The pain spiked and I pressed my forehead against the cool concrete for a moment because the concrete was the only thing that was the right temperature and my hands were gripping the floor and I was riding it the way you rode something that was going to pass because things like this passed.
And the pain eventually passed.
But slowly. It receded like a tide going out, leaving something raw behind it in the bones, an ache that sat without leaving. freewёbnoνel.com
I pushed myself back up to sitting.
He was still crouching in front of me, watching me.
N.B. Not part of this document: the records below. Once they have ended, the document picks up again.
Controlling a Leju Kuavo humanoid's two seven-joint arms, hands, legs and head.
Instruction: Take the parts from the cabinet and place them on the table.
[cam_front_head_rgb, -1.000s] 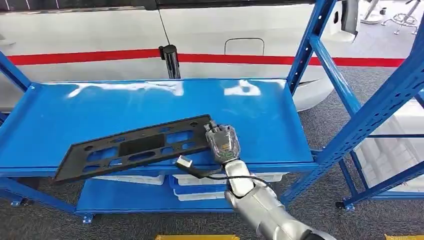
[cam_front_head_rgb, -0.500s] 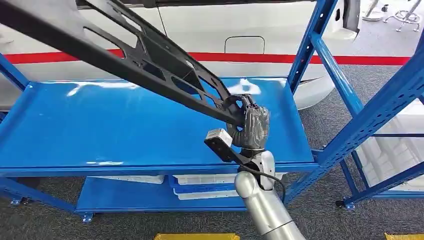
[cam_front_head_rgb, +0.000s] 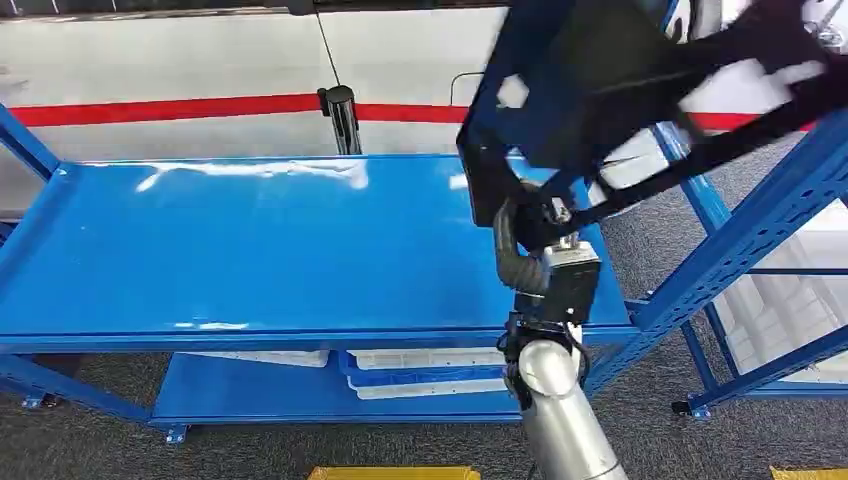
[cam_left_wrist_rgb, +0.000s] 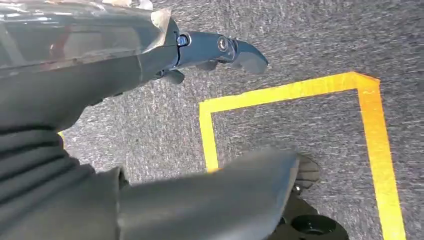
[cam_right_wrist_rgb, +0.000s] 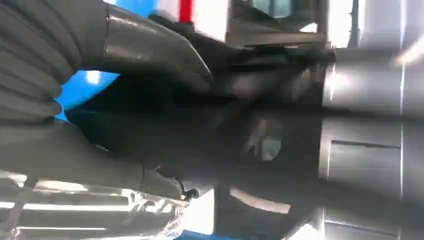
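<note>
Head view: right hand (cam_front_head_rgb: 527, 240) fingers (cam_front_head_rgb: 510, 250) wrapped tight around the raised black panel's (cam_front_head_rgb: 600, 80) lower end.

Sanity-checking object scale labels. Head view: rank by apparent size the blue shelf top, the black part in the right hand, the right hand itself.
1. blue shelf top: spans most of the frame.
2. black part: large, but raised toward the camera and motion-blurred, so its apparent size is inflated.
3. right hand: clearly smallest, gripping the part's lower end.
</note>
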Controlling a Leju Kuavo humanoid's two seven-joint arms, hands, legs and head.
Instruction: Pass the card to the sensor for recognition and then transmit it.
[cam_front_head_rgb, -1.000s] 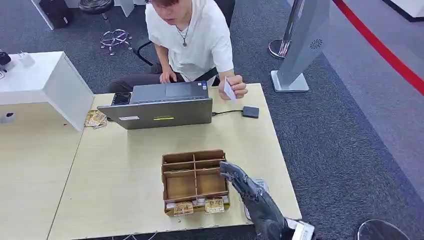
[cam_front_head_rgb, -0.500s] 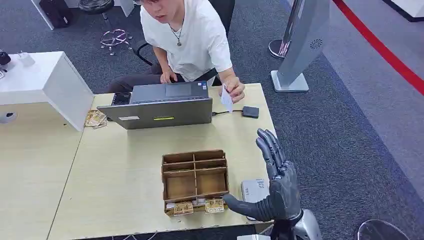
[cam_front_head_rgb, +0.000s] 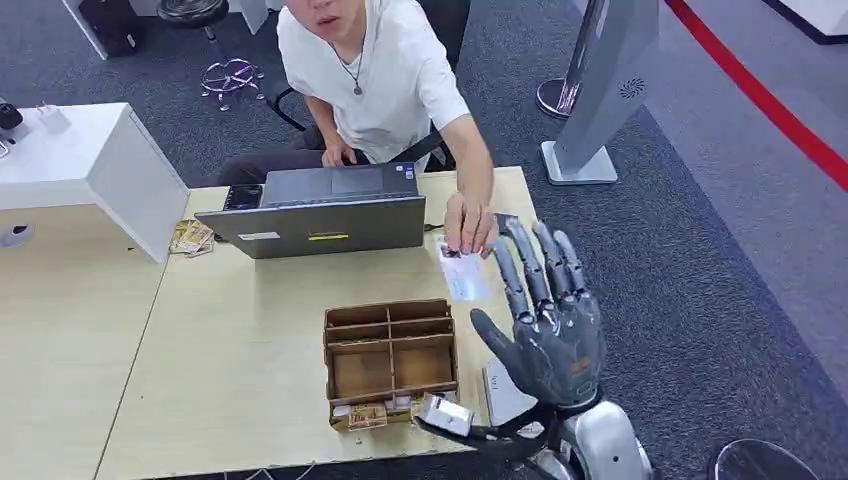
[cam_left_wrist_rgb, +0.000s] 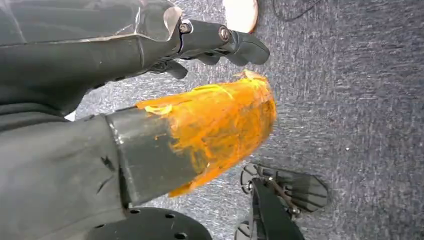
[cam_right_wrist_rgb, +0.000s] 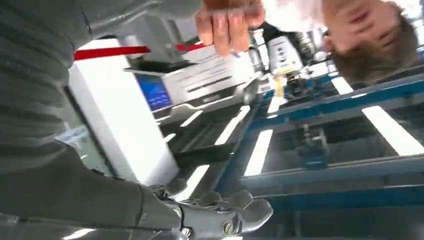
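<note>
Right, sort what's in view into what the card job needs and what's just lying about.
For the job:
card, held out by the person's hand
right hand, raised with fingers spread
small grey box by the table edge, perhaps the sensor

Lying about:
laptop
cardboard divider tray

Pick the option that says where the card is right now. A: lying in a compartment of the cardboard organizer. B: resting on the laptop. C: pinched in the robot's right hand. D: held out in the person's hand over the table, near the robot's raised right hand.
D: in the head view the person's hand holds the card out over the table, beside the right hand, whose fingers are spread and hold nothing.
</note>
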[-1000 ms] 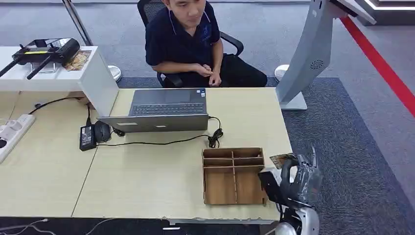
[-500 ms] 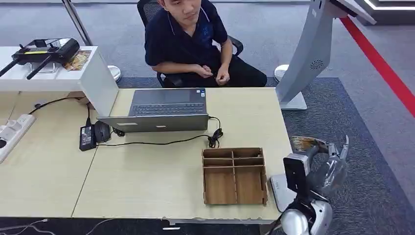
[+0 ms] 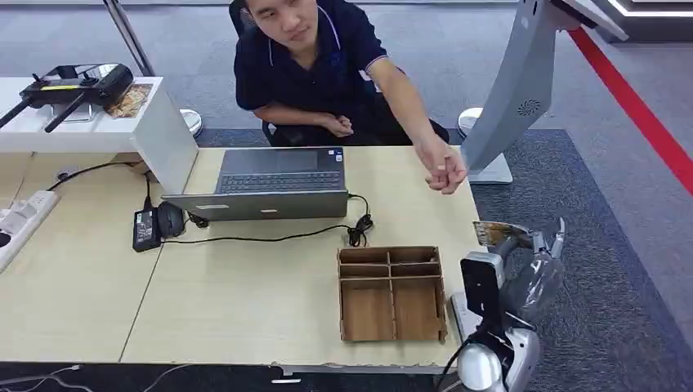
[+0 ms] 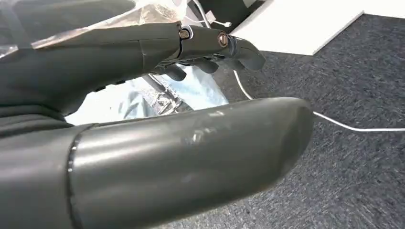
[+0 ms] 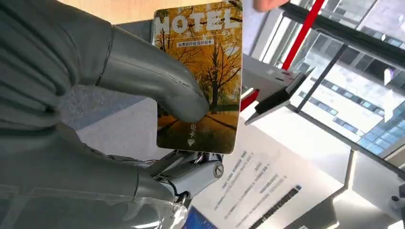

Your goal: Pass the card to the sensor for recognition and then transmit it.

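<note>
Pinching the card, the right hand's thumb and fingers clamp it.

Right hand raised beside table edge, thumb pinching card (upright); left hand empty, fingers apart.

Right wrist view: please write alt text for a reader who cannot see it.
The right robot hand holds a hotel key card printed with golden autumn trees and the word HOTEL, its thumb pressed on the card's face. Behind the card are a white surface with printed text and a red line.
</note>
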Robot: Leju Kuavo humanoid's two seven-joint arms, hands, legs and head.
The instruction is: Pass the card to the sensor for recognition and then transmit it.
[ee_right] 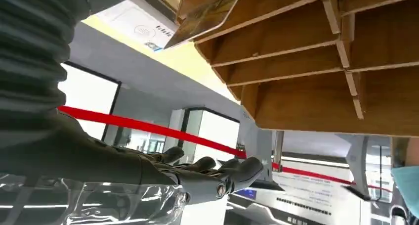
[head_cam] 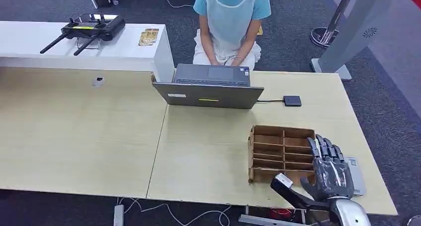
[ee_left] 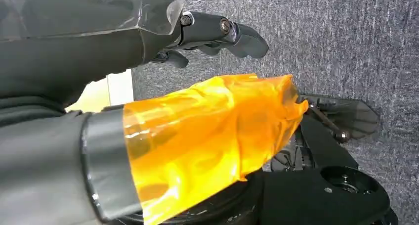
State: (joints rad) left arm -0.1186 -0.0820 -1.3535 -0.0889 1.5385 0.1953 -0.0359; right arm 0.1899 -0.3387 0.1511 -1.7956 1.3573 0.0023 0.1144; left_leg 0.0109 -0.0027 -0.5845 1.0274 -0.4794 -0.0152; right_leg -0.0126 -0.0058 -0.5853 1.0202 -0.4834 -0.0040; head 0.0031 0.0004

“How many people have you done this to?” I asked. At this point, I could barely feel Kyra.
“Enough,” he said.
“And they all broke eventually,” I pointed out.
He tilted his head slightly.
“You think you’re different?”
“I think I’ve been in pain before,” I said. “Real pain. This is significant but it isn’t new territory.”
He looked at me for a long moment.
“It comes back, actually.” he said. “Every few hours. Each time it lasts a little longer.” He stood up. “By day three most people are willing to discuss whatever needs discussing.”
“What exactly needs discussing?”
He picked up the dirty cup of water from the floor and set it closer to me. An almost considerate gesture that made it worse somehow.
“Drink that,” he said. “You need to stay hydrated or the compound’s side effects get more complicated.”
“What needs discussing?!” I raised my voice.
He just ignored me and walked to the door.
“Rest,” he said again.
Then left.
The door closed and the room went back to its dim stillness and I sat on the concrete with my back against the bedframe. I thought about what he had said. Every few hours. Each time longer.
“Kyra,” I called out.
“I felt it,” she replied weakly. Her voice was thin. “I’m sorry. I couldn’t help.”
“It’s alright,” I said.
“It’s not alright,” she signed.
“But It will be,” I encouraged.
I picked up the water and looked at it for a while before I drank it anyway because he was right about the hydration and because spite had its limits.
Then I started thinking about the door.